### DATA TO EXAMINE ###
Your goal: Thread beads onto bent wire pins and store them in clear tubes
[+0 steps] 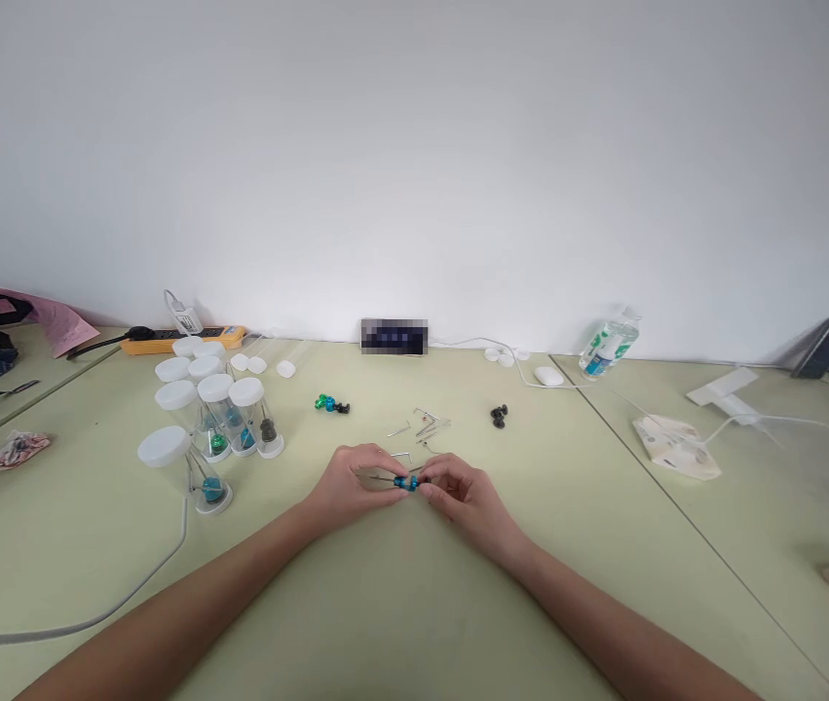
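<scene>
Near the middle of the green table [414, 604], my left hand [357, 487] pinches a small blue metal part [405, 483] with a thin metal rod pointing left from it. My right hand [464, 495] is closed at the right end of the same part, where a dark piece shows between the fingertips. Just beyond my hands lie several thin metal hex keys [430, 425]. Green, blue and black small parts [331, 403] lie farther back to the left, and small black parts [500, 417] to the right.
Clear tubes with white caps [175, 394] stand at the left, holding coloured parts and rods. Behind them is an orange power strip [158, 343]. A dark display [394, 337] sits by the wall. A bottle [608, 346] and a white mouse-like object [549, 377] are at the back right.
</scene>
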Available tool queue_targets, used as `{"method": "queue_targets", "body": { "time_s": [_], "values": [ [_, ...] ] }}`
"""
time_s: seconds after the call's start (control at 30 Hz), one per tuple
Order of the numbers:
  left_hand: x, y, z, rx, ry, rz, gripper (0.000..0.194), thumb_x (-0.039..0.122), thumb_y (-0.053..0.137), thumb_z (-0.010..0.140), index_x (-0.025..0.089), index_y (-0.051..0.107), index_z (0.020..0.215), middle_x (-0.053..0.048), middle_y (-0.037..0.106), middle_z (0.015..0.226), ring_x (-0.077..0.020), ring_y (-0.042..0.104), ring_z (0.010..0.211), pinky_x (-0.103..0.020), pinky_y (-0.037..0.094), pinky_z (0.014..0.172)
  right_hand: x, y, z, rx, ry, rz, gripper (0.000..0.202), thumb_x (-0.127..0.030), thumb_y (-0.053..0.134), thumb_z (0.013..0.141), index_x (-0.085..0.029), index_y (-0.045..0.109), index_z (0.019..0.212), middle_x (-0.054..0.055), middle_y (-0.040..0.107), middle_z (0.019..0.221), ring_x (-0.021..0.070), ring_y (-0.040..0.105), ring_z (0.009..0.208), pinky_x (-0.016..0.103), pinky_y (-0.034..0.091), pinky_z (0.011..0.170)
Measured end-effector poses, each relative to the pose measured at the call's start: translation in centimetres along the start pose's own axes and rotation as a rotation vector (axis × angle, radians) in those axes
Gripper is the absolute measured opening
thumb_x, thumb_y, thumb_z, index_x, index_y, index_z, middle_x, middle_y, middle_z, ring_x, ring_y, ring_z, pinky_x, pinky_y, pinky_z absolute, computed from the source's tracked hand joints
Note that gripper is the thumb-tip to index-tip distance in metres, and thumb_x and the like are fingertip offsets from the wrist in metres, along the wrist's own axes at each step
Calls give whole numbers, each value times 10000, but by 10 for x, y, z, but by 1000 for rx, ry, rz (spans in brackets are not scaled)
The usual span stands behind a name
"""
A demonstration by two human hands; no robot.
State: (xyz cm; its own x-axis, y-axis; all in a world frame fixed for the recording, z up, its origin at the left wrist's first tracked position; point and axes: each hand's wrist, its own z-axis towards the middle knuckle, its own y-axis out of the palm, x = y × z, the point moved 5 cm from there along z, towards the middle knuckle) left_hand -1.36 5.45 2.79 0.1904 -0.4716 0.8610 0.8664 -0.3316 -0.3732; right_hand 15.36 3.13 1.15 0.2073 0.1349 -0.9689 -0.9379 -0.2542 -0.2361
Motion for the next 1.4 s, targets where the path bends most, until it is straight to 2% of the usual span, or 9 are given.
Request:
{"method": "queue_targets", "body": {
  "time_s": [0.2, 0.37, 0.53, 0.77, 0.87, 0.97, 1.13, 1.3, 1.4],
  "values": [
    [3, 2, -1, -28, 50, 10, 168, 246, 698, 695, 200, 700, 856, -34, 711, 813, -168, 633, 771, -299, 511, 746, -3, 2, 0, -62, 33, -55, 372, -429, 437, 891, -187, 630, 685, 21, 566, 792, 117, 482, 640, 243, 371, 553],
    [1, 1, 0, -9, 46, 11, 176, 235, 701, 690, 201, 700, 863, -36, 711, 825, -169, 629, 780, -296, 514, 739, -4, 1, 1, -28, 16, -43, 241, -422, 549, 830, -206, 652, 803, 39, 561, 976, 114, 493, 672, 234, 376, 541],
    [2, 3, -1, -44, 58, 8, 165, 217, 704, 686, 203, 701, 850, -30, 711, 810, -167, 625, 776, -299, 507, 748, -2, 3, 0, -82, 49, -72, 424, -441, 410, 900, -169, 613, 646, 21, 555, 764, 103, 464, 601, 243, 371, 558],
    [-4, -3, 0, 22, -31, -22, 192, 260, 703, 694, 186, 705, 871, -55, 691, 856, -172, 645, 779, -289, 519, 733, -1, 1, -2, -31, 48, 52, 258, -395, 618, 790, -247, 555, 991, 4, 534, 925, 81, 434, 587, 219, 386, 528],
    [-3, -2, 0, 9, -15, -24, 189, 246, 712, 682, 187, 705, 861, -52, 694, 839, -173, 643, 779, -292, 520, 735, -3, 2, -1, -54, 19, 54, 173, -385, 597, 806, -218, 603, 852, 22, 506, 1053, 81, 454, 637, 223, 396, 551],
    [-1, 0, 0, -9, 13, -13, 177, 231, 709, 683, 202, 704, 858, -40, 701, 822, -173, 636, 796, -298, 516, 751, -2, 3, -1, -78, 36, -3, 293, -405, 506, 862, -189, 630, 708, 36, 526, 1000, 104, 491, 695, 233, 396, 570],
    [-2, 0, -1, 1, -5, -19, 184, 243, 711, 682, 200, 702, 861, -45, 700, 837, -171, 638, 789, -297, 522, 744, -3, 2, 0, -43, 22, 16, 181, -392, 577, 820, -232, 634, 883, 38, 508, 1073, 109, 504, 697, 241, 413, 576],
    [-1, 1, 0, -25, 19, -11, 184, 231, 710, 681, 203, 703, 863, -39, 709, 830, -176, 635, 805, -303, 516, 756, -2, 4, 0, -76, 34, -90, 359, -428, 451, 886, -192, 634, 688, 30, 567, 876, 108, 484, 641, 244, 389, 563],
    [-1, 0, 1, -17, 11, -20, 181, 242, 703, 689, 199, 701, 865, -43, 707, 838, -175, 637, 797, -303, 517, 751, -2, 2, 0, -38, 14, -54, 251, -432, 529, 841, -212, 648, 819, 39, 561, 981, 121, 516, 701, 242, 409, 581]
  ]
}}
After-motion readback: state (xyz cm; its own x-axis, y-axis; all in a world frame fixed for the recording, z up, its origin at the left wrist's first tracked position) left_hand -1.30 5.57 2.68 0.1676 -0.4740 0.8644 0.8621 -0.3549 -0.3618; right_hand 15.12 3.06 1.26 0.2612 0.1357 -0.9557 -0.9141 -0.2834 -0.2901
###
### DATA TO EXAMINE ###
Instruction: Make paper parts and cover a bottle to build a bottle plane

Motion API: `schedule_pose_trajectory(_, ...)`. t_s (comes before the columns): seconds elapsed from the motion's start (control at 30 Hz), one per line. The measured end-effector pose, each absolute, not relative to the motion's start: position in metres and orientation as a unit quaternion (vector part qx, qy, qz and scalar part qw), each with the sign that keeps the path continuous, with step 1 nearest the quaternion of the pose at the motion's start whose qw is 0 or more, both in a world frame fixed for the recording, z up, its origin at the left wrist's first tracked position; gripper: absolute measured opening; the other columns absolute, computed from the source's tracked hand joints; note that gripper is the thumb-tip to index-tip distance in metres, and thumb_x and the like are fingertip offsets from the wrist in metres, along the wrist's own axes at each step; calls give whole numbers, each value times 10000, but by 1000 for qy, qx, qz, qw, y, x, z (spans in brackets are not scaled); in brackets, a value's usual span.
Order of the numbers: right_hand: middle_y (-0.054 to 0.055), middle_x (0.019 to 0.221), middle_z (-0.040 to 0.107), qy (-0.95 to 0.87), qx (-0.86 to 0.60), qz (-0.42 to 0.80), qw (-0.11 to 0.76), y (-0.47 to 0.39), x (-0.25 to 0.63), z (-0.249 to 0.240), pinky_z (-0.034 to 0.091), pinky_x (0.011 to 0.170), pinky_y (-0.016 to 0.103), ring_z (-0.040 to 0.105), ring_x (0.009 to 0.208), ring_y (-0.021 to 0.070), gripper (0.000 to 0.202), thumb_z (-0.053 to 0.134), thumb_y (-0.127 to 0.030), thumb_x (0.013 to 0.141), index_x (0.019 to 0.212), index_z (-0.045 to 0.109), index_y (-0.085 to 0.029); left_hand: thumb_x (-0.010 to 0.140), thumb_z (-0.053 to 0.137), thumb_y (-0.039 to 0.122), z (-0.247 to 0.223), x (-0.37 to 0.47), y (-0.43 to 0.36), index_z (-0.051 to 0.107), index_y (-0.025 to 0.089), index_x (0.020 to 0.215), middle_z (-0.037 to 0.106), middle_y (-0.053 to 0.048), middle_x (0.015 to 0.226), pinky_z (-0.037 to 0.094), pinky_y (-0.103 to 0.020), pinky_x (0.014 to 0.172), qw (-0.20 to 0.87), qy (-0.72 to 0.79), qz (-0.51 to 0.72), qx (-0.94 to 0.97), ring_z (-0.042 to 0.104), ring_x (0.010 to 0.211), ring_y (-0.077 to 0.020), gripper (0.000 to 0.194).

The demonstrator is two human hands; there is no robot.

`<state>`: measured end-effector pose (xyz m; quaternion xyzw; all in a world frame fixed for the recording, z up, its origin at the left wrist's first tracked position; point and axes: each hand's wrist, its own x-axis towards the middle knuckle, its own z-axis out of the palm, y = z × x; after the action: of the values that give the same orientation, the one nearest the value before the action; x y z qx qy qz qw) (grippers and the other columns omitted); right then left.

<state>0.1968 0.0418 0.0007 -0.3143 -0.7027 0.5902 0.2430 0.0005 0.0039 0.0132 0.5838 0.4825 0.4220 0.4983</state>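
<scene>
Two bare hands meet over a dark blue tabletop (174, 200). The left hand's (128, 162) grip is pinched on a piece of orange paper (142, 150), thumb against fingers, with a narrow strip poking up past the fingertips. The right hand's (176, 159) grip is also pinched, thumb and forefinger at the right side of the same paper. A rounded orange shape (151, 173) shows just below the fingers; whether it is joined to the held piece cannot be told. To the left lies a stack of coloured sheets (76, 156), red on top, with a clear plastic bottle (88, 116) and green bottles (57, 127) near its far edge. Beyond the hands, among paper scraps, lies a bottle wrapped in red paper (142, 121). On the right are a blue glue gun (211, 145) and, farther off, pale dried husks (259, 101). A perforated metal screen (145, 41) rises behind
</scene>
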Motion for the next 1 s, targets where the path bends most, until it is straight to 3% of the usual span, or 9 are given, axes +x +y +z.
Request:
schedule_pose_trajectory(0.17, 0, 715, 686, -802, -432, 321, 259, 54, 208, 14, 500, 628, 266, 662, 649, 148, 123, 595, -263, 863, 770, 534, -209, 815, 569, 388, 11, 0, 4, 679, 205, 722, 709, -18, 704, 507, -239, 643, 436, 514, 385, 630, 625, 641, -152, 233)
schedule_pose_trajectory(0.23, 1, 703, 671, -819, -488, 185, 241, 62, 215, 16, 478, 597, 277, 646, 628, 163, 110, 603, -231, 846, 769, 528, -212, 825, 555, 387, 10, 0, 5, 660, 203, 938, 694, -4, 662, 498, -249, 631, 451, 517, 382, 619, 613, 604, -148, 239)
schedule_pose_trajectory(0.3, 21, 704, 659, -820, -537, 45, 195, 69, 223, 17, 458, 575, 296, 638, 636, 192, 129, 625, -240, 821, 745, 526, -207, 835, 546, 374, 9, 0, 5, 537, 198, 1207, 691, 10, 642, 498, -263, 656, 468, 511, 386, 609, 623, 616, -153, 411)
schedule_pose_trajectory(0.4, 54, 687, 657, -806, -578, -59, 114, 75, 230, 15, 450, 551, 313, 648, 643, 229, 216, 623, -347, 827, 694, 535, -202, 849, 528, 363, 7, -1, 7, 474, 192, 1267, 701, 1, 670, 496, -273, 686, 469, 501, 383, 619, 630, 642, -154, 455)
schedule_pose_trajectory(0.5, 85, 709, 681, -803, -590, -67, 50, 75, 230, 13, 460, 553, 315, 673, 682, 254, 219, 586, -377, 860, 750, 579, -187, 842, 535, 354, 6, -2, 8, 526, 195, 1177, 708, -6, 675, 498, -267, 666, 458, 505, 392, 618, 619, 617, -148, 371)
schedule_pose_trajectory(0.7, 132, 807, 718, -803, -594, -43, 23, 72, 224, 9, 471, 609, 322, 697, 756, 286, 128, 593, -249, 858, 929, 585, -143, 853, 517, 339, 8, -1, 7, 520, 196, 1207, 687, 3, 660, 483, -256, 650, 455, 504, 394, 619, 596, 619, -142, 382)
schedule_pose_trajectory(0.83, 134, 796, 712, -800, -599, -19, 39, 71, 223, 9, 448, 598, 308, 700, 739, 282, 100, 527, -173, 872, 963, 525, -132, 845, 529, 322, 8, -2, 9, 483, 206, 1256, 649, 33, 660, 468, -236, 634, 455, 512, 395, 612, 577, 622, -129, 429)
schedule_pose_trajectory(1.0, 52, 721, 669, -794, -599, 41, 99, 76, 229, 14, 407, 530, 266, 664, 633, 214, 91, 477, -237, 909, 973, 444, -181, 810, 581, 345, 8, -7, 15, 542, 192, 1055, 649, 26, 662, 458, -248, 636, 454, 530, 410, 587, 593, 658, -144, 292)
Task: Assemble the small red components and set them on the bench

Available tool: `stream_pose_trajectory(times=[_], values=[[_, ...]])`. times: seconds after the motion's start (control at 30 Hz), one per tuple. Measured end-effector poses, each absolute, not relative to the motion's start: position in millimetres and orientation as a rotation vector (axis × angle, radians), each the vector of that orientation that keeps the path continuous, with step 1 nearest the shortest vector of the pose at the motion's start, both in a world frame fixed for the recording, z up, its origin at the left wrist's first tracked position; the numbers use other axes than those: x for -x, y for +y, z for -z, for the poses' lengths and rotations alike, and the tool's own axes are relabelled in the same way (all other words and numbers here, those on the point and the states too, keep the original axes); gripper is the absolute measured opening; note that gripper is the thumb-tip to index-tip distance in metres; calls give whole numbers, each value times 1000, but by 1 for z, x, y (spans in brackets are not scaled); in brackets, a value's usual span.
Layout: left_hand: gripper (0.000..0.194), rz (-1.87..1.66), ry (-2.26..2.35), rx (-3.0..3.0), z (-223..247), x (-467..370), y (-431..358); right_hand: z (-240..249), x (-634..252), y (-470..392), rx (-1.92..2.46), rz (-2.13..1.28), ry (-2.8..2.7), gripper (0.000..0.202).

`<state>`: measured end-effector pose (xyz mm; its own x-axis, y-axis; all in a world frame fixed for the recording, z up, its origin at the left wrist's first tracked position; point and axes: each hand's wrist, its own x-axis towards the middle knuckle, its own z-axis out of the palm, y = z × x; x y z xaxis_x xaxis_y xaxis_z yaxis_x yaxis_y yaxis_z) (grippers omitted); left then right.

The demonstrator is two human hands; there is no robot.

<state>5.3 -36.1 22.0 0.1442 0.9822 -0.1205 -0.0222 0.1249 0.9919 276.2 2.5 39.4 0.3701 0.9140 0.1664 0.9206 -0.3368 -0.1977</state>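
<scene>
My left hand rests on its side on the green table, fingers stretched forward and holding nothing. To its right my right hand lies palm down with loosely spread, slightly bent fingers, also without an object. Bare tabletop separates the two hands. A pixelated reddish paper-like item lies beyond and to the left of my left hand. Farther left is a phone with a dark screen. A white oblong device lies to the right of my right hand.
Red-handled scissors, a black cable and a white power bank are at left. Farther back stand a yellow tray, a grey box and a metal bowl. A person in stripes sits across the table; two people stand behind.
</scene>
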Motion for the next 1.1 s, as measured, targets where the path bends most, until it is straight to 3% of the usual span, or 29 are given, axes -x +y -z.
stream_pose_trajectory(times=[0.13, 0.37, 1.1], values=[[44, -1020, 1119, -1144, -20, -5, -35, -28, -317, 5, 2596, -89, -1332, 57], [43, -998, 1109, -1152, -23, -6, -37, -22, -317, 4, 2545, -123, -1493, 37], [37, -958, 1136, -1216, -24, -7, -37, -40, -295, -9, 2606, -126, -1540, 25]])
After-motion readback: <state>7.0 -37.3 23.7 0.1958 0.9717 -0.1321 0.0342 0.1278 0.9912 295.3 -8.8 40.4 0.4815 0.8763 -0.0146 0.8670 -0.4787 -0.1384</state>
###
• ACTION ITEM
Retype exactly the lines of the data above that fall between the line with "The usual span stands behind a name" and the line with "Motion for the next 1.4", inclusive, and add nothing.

• ANSWER BOX
The usual span stands behind a name
"""
A demonstration by two human hands; no robot.
State: (xyz cm; its own x-axis, y-axis; all in a world frame fixed for the recording, z up, its origin at the left wrist's first tracked position; point and axes: each hand's wrist, its own z-axis towards the middle knuckle, its own y-axis out of the palm, x = y × z, the point moved 5 cm from there along z, towards the middle knuckle) left_hand -1.36 5.45 2.79 0.1904 -0.4716 0.8610 0.8664 -0.3316 -0.3732; right_hand 15.36 3.13 1.15 0.2073 0.1349 -0.9689 -0.9379 -0.2542 -0.2361
Motion for the next 1.4 s, targets where the path bends most, until it is straight to 2% of the usual span, or 9 are given.

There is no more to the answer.